THE TASK> Repeat everything from the first line of the listing below through the line that contains "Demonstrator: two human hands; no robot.", exactly. Leave out pictures.

------------------------------------------------

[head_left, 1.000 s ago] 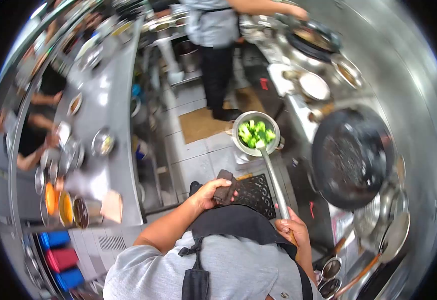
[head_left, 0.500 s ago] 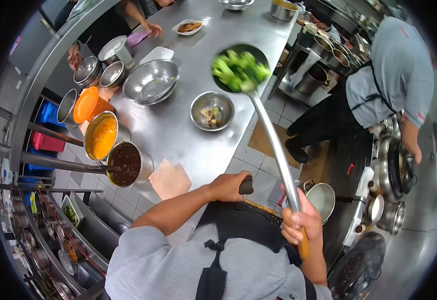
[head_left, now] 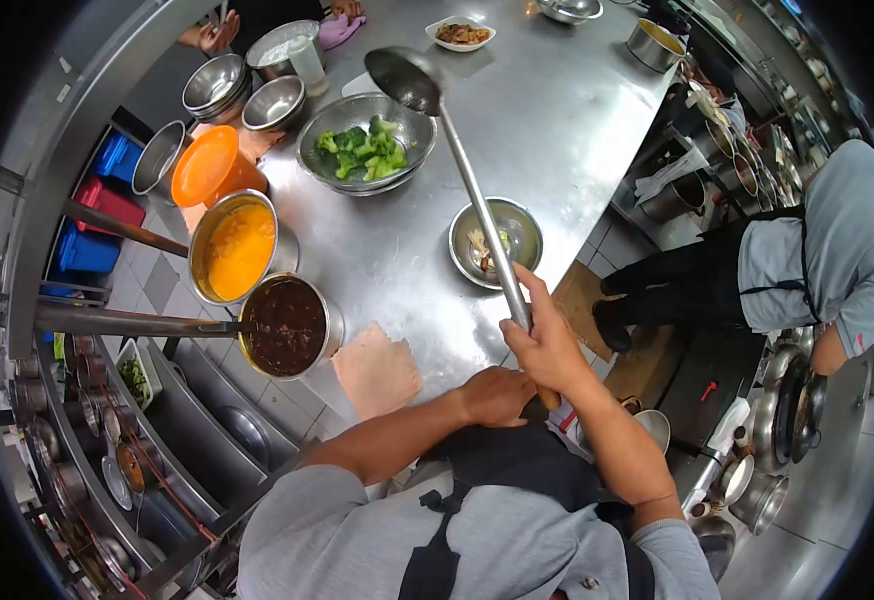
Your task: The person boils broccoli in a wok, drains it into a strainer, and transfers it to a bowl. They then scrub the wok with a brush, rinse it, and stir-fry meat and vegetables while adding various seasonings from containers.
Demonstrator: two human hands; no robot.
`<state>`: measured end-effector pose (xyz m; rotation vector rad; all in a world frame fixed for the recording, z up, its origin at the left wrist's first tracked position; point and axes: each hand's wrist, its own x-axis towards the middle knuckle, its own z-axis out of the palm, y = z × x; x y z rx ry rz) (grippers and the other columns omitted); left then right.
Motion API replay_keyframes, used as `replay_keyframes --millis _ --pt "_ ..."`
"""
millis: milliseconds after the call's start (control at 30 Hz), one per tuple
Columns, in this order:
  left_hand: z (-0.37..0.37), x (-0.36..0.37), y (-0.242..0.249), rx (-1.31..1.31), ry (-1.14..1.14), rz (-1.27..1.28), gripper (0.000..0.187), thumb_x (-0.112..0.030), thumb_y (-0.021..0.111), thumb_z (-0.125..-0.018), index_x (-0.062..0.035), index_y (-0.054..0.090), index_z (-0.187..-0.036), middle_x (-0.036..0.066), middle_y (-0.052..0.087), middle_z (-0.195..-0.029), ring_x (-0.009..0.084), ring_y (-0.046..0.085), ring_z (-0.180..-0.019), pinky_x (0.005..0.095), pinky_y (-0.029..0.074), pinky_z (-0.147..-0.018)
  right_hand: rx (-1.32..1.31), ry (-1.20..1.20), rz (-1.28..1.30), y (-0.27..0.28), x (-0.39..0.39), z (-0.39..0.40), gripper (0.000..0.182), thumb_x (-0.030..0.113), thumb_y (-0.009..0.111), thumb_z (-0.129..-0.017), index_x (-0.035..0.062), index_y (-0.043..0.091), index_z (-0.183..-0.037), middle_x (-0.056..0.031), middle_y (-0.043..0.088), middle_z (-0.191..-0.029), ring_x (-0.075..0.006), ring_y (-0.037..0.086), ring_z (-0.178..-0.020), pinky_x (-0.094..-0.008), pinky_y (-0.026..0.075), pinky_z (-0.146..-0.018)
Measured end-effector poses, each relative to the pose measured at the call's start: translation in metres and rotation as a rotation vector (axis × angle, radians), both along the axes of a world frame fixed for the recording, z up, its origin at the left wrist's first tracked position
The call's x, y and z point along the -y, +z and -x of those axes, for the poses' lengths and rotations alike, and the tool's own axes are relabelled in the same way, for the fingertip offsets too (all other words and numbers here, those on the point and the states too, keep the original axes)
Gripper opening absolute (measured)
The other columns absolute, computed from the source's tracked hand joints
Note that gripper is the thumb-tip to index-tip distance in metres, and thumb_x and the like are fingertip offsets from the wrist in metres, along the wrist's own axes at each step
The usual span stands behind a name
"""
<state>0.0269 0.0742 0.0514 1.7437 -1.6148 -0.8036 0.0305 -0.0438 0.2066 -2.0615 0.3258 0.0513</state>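
My right hand (head_left: pixel 545 345) is wrapped round the long handle of a ladle (head_left: pixel 477 190), whose bowl is raised beyond the colander's far edge and holds no broccoli. Broccoli florets (head_left: pixel 362 150) lie inside the metal colander (head_left: pixel 419 130). Close below my right hand, my left hand (head_left: pixel 497 396) is closed on a dark handle, mostly hidden; what it belongs to cannot be made out. Under the ladle's handle stands a small steel bowl (head_left: pixel 529 222) with pale pieces and some green in it.
Left of the table's near end are a pot of orange liquid (head_left: pixel 242 255), a pot of dark sauce (head_left: pixel 287 325) and an orange container (head_left: pixel 207 168). A folded cloth (head_left: pixel 377 370) lies near. Another person (head_left: pixel 792 260) works at right; another person's hand (head_left: pixel 219 35) shows at top left.
The broccoli has gone from the ladle into the colander. My right hand and the ladle have swung left, and both hands are now close together.
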Motion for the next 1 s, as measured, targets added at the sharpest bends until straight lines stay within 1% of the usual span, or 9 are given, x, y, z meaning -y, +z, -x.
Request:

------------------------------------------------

ANSWER>
[head_left, 1.000 s ago] 
[head_left, 0.500 s ago] 
[head_left, now] 
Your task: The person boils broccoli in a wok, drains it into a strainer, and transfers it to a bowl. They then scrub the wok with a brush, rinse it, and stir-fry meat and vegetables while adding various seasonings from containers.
Demonstrator: two human hands; no robot.

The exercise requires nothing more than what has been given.